Re: unexpected result with rcu_nocbs option

Olivier Langlois <olivier@xxxxxxxxxxxxxx> · Thu, 01 Aug 2024 12:32:52 -0400

On Thu, 2024-08-01 at 08:28 -0700, Paul E. McKenney wrote:
> These handle grace periods, each for a group of CPUs.  You should
> have one
> rcuog kthread for each group of roughly sqrt(nr_cpu_ids) that
> contains at
> least one offloaded CPU, in your case, sqrt(4), which is 2.  You
> could
> use the rcutree.rcu_nocb_gp_stride kernel boot parameter to override
> this default, for example, you might want
> rcutree.rcu_nocb_gp_stride=4
> in your case.

oh, thanks. I will look into it to see it change anything to my
situation and if it does, I will report it back here.

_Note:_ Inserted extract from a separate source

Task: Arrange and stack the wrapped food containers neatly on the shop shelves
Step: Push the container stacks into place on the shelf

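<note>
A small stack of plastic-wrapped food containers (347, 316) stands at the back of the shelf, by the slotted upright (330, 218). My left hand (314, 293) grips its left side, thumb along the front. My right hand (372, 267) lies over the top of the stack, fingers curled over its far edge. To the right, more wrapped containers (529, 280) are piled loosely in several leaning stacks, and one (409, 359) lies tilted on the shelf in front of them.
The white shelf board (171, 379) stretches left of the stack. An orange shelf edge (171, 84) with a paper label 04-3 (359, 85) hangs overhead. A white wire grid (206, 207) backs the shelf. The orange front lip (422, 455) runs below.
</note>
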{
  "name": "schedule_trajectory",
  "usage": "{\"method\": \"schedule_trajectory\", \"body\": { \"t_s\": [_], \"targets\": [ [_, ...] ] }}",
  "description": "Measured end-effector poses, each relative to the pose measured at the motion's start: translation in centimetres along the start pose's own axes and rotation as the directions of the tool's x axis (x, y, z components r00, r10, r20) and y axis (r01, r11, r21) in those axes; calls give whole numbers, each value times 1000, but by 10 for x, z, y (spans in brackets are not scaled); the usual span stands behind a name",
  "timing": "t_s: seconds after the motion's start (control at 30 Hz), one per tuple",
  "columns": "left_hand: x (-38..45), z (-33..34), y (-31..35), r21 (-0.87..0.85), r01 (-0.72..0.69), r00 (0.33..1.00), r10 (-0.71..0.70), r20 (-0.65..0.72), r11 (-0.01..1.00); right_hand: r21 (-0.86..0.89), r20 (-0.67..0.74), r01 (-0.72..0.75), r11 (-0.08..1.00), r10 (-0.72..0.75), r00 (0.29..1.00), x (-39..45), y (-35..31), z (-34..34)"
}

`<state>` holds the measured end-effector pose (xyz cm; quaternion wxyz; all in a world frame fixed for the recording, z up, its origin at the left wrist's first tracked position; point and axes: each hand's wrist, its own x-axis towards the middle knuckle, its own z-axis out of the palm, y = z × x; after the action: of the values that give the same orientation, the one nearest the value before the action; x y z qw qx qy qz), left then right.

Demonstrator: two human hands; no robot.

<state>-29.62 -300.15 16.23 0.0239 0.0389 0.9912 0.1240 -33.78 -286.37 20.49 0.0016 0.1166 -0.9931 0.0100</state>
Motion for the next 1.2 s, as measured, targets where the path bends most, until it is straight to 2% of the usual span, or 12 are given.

with your explanation, it makes more sense what I am seeing.

> 
> > > I do have a
> > >      31     3 rcuos/1
> > > 
> > > I am not familiar enough with rcu to know what rcuos is for.
> 
> This is the kthread that invokes the callbacks for CPU 1, assuming
> you
> have a non-preemptible kernel (otherwise rcuop/1 for historical
> reasons
> that seemed like a good idea at the time).  Do you also have an
> rcuos/2?
> (See the help text for CONFIG_RCU_NOCB_CPU.)

yes I do.

$ ps -eo pid,cpuid,comm | grep rcu
      4     0 kworker/R-rcu_gp
      8     0 kworker/0:0-rcu_gp
     14     0 rcu_tasks_rude_kthread
     15     0 rcu_tasks_trace_kthread
     17     3 rcu_sched
     18     3 rcuog/0
     19     0 rcuos/0
     20     0 rcu_exp_par_gp_kthread_worker/0
     21     3 rcu_exp_gp_kthread_worker
     31     3 rcuos/1
     38     3 rcuog/2
     39     3 rcuos/2
     46     0 rcuos/3

and yes my kernel is built without CONFIG_PREEMPT. Since my system
consists of 3 isolated cpus out of 4, I have figured that there was not
much to preempt for the overhead coming along with the feature.

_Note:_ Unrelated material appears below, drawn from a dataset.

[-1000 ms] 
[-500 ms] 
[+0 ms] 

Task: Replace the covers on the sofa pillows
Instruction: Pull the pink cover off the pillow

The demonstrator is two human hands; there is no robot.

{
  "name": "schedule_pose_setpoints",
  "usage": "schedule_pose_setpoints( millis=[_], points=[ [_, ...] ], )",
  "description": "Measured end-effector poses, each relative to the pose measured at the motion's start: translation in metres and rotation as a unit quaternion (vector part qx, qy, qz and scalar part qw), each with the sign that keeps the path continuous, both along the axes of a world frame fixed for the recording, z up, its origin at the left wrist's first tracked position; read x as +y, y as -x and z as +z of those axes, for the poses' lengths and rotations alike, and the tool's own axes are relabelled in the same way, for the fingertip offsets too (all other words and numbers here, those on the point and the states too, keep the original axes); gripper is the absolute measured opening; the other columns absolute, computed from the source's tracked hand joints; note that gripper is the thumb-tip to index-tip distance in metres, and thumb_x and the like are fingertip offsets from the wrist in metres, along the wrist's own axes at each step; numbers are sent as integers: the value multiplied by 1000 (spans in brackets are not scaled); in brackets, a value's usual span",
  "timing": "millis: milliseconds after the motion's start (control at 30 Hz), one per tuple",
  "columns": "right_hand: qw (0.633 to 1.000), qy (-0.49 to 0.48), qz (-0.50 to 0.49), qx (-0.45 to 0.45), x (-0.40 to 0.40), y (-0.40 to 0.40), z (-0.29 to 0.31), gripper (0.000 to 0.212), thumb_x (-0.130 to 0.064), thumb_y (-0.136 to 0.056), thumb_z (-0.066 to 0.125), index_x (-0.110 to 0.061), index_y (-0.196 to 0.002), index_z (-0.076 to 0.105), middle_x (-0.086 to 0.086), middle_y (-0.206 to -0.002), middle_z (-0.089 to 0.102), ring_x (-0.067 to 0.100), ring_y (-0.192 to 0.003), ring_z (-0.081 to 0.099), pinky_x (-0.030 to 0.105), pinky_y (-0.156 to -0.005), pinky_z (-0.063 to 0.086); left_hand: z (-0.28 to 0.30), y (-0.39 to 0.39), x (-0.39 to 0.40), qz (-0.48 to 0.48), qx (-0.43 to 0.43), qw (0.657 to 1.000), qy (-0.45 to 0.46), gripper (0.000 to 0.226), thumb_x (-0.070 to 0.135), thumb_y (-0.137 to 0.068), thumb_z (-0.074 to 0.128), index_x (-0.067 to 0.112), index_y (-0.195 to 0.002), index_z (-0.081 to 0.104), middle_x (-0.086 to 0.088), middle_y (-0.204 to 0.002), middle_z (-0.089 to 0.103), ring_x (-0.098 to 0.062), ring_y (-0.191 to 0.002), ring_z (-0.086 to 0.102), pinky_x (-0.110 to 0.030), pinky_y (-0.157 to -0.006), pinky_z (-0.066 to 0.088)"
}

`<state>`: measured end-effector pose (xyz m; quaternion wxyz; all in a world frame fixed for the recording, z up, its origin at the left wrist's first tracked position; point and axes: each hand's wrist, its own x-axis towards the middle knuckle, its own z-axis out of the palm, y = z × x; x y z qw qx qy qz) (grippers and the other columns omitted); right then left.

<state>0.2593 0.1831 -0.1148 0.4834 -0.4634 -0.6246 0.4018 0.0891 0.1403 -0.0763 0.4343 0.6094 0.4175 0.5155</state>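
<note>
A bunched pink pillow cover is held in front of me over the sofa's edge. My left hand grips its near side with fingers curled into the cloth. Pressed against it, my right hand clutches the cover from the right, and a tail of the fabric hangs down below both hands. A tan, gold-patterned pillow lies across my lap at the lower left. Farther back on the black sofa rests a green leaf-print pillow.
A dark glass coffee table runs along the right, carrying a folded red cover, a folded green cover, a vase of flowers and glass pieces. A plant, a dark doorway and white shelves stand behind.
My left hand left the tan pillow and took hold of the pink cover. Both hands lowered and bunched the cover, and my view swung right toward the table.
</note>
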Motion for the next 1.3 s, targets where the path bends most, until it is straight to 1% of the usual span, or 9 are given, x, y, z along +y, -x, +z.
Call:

but here again, I am thankful for the cue... If all else fail, running
the setup with CONFIG_PREEMPT enabled to see if it change anything,
this might be something interesting to try.

> 
> > > the absence of of rcuog/1 is causing rcu_irq_work_resched() to
> > > raise
> > > an
> > > interrupt every 2-3 seconds on cpu1.
> 
> Did you build with CONFIG_LAZY_RCU=y?

no. I was not even aware that it was existing. I left alone the default
setting!
> 
> Did you use something like taskset to confine the rcuog and rcuos
> kthreads to CPUs 0 and 3 (you seem to have 4 CPUs)?

I have:
tuna move -t rcu* -c 3

in some bash script launched at startup by systemctl.

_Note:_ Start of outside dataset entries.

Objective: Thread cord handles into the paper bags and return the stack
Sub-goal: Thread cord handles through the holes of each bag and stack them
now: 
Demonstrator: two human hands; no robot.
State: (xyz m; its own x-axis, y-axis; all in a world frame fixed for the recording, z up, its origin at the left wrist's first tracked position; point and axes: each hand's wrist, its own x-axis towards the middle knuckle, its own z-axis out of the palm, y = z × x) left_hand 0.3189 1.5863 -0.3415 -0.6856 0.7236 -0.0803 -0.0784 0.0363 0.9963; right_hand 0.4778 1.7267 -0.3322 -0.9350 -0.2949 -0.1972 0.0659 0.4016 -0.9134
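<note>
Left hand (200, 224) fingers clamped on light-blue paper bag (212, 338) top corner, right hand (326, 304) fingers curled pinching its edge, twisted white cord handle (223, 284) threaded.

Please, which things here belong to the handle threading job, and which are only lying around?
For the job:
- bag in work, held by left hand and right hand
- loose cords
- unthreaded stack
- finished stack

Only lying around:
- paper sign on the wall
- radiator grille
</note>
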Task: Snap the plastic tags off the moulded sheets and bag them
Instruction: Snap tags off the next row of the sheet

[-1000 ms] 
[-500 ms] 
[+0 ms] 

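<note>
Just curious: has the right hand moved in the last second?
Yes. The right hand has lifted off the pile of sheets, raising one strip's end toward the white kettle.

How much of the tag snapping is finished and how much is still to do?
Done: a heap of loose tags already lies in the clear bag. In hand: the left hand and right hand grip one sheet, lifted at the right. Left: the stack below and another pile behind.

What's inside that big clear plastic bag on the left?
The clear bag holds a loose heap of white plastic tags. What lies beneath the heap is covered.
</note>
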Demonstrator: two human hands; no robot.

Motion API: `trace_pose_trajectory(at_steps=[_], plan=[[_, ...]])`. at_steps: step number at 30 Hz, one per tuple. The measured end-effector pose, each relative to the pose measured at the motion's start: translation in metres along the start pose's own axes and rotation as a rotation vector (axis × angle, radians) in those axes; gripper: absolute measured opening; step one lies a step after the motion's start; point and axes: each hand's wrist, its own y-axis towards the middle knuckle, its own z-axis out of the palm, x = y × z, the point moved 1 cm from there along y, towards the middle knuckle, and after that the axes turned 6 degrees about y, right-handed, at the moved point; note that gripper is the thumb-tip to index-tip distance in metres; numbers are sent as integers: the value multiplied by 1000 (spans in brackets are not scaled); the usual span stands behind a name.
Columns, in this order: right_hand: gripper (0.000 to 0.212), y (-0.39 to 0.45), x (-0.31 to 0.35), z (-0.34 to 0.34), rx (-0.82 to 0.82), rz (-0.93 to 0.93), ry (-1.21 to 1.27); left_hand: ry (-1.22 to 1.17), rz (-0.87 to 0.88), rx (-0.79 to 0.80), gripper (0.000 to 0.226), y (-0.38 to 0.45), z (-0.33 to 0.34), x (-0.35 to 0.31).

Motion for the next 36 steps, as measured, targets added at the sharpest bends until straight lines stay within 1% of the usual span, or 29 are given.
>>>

I was a bit suspicious to some of these kernel threads still on CPU0...

I did try to move them manually with taskset ie:

19     0 rcuos/0

$ sudo taskset -pc 3 19
pid 19's current affinity list: 3
pid 19's new affinity list: 3

so it appears that tuna does its job correctly. I guess that the
setting is effective only when the scheduler has something to do with
that task.

> 
> Might that interrupt be due to a call_rcu() on CPU 1?  If so, can the
> work causing that call_rcu() be placed on some other CPU?
> > > 
I am really shooting in the dark with this glitch. I don't know for
sure how to find out where these interrupts are originating from.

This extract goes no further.